Dear Capn. with all due respect, in my opinion if you want to do any useful 3D printing, you need to know at least basics of 3D design - usually more. Every time you try to get an “already done” 3D design and “just print it” problems start - there’s some problem with the STL (problems with file consistency, “holes” and stuff like that) or the orientation of the model has to be adjusted (OK, this is doable in most printing programs) but most of the time you really want something different than is provided - there’s too much or too little detail, or you want some details to look different, or you want some different version or variation of what’s there, or different pose - and the magic of 3D technoology is it can give you exactly what you want as long as you can describe it right (= 3D design).
Builder - did you try a program called meshmixer?
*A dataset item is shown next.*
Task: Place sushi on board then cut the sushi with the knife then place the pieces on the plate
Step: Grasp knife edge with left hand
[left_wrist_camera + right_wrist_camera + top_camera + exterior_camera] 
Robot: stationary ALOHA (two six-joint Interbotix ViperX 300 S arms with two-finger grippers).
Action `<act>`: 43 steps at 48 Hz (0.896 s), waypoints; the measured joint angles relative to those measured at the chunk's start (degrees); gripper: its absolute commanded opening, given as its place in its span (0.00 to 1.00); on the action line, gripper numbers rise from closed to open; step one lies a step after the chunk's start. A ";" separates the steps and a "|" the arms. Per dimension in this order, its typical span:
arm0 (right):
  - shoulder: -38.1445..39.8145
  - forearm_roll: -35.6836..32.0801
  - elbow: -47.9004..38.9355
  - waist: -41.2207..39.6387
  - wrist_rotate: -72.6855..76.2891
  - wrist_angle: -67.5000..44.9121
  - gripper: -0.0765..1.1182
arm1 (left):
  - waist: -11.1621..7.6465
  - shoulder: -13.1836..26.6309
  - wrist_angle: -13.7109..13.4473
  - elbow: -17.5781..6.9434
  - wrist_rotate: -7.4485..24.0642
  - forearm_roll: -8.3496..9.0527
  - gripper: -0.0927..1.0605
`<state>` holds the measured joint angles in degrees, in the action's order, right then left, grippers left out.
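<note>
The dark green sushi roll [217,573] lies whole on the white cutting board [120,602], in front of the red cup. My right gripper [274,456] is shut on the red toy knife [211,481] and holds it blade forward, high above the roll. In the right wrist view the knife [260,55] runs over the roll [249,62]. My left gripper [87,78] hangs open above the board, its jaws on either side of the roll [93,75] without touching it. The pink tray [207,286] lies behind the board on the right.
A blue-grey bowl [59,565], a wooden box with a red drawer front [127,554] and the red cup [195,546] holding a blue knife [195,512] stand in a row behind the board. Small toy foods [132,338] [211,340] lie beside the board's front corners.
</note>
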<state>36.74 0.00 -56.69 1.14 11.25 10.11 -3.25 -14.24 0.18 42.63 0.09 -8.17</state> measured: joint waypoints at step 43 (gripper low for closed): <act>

It’s really a cool thing for cutting and combining STLs - extracting subassemblies from STLs and combining them together. This would probably have saved you those hours you needed to split those gun receivers.
By the way, I’m watching this project with a cheer, this is going to be really cool when done. I have a somewhat similar project stuck - a smaller turret, an M60A1 tank
Go Builder!
Good luck with your projects and have a nice day
Paweł
Good discussion. I have Meshmixer, but it’s too complicated for me to jump into. I’ve looked at some of the tutorials, but get lost in all the variables you need to control. I’ve been a SketchUp user since version 1.0 in the 1990s when it was still owned by the developers in Colorado. Since then it was bought and sold by Google and is now owned by Trimble.
Trimble got a little greedy in my opinion and screwed up a good thing. There is still a free version, but it’s only cloud based. And you can’t use any of the myriad of plug-ins and add ons that really increase SU’s power. But, SU is difficult to use to make compound curves and organic shapes. Meshmixer is much better. If you’re going to attempt to create people, curvacious auto bodies, good luck with SU. Meshmixer is where you want to be. I will learn it one of these days.
The LCD matrix printers came on strong in 2019 when Elegoo and a few others adapted a cell phone screen (and it’s associated driver circuits) to create a mask that will allow UV light of 405 nm to pass through the LCD and cure layers of photosensitive UV resin. The resin is kept away from the LCD by a clear Teflon membrane referred to as the FEP. With this tech change the price dropped 1000% from starting in the $3k range to the $300s. It was at that moment that 3D resin printing was available to the hobbyists (like me).
Regarding the rest of the paraphanalia you need, it’s not a deal killer. It’s just a bit sloppy. I have two 99% isopropyl alcohol baths to clean off the excess un-cured resin, then an inexpensive Chinese ultrasonic cleaner to remove the alcohol and any remaining resin. The cleaned resin is still a bit sticky and soft as the curing process in the printer only partically cures the resin. This is essential since fully cured resin layers wouldn’t adhere to each other. This is my setup before the addition of my Mars 3.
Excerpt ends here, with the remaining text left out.